After reading over those it doesn’t seem too bad right? I mean I’m sure in this modern JavaScript world that we live in that there’s some library that does this. I’m not the first one to think of this right? Well while there are solutions, it’s not quite that easy.

So being the Software Developer that I am, I did some research and development and when I say some I actually mean a lot. The first thing that I found was that converting an SVG into Canvas and then into a PNG is possible but complicated and even then it wouldn’t solve all the issues. The second was that if there’s a common issue that many people face, then there most likely some sort of solution. After about almost a week I kept getting redirected to stuff talking about phantomjs and how you could do a screen capture and convert it into a png.

Then what was a pretty successful session of research became a rather tricky development, at least initially.
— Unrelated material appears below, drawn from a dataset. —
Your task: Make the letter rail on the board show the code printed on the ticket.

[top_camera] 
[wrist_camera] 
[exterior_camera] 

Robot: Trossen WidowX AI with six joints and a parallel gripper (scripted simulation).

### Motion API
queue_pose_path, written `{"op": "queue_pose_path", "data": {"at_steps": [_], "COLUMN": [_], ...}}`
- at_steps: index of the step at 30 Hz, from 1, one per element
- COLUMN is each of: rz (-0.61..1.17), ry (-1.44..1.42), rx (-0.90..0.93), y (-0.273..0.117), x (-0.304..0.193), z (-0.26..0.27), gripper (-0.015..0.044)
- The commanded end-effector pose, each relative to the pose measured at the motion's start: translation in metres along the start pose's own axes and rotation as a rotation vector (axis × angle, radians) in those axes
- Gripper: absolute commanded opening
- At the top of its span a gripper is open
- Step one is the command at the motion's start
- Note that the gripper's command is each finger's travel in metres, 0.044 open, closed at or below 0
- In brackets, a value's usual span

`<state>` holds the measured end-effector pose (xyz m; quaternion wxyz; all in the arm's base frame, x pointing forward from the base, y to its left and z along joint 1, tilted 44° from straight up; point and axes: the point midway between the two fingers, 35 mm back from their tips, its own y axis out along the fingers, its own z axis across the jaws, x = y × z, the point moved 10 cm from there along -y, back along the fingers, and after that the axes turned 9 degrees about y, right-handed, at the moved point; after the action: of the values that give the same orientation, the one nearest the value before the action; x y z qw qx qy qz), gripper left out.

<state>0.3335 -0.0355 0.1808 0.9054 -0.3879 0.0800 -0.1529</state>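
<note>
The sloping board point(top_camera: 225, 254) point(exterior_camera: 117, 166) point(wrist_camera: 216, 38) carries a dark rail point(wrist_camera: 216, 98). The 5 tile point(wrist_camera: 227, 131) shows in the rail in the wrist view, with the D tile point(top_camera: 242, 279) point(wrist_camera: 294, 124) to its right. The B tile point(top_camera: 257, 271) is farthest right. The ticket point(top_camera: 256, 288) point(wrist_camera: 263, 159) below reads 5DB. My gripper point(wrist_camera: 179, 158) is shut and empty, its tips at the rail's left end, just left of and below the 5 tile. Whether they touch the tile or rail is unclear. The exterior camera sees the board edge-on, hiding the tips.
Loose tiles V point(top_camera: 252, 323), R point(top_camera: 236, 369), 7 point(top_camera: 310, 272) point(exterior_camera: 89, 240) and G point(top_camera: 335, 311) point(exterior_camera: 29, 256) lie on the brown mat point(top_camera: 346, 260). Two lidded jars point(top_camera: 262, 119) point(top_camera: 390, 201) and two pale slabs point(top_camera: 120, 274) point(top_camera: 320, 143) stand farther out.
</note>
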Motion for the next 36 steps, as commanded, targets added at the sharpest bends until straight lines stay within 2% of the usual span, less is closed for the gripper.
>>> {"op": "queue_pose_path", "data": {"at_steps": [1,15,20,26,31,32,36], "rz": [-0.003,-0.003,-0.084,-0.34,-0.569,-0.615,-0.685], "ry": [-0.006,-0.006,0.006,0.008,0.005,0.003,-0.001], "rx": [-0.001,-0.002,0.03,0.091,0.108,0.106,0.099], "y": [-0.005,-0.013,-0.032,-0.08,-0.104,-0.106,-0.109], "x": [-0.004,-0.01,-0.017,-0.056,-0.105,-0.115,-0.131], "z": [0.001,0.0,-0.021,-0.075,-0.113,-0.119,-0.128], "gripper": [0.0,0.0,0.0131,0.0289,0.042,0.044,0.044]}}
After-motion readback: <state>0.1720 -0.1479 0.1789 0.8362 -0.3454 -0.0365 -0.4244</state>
It took me a while to wrap my head around some of the core concepts behind headless browsers/webkit and how I could leverage them to solve my problems. So I decided to spend some time using it outside of work and seeing what I could do with it. I also found a few libraries built on top of phantom that were more appealing to me and made it faster for me to develop my ideas. Eventually I came across node-horseman and decided that was exactly what I would use at work.

So naturally I built a prototype that I could show off as a proof of concept before I got the rest of my team to sign off on it. ( feel free to check it out ) I also ended up finding a few more issues in the process but with every issue seemed to come at least a couple of possible solutions to solve it.

At this point I had a viable solution for the issues that were first presented to me as well as some others that I found along the way and here is the final approach to generating our scheduled d3.js reports.

So here what I would suggest to anyone that has similar issues to solve.

Find a library that works for you

For me it was node-horseman but there are others out there like caperjs and nightmarejs each are open source and have their own benefits. What made me choose node-horseman was that I could run it in node.js, it had a pretty well explained API, it was based off of phantomjs, and the code was still being maintained and updated.

Log in to your app

That was by far the biggest hurdle our team faced with this because it meant reworking our authentication. But we ended up leveraging cookies to log in as the user to generate the correct report & report data.

Capture what you need

Since we had control of this node-horseman script and our front-application it was easier to show the data exactly how we wanted to and hide some elements of the page that we wanted to hide. Some key learnings for that were using media print for capturing PDF’s and using evaluate functions to run JavaScript in the DOM of the headless browser in order to manipulate that page before capturing it.

Synchronous vs. Asynchronous

Since JavaScript is asynchronous it could be tricky passing values to and from the headless browser environment and node environment. Making some code changes or even leveraging the use of another library in order to make the code run synchronously might help with that. (at least it helped us out a ton).

Use a queue system

This one depends on a few things but it really comes down to not mixing data between headless browser sessions and limiting the amount of scheduled task that run at once. Queues.io has a bunch of options for this type of system.

Decide where to save the files

For us it came down to s3 or our database. We decided s3 due to the nature of the files. Since they will never be referenced by us or reused after sending them to the client, it made more sense to leverage s3 for saving the captured files.

Send them out

There’s a few libraries out there for sending out emails but we already use nodemailer in our app so it was a no brainer really.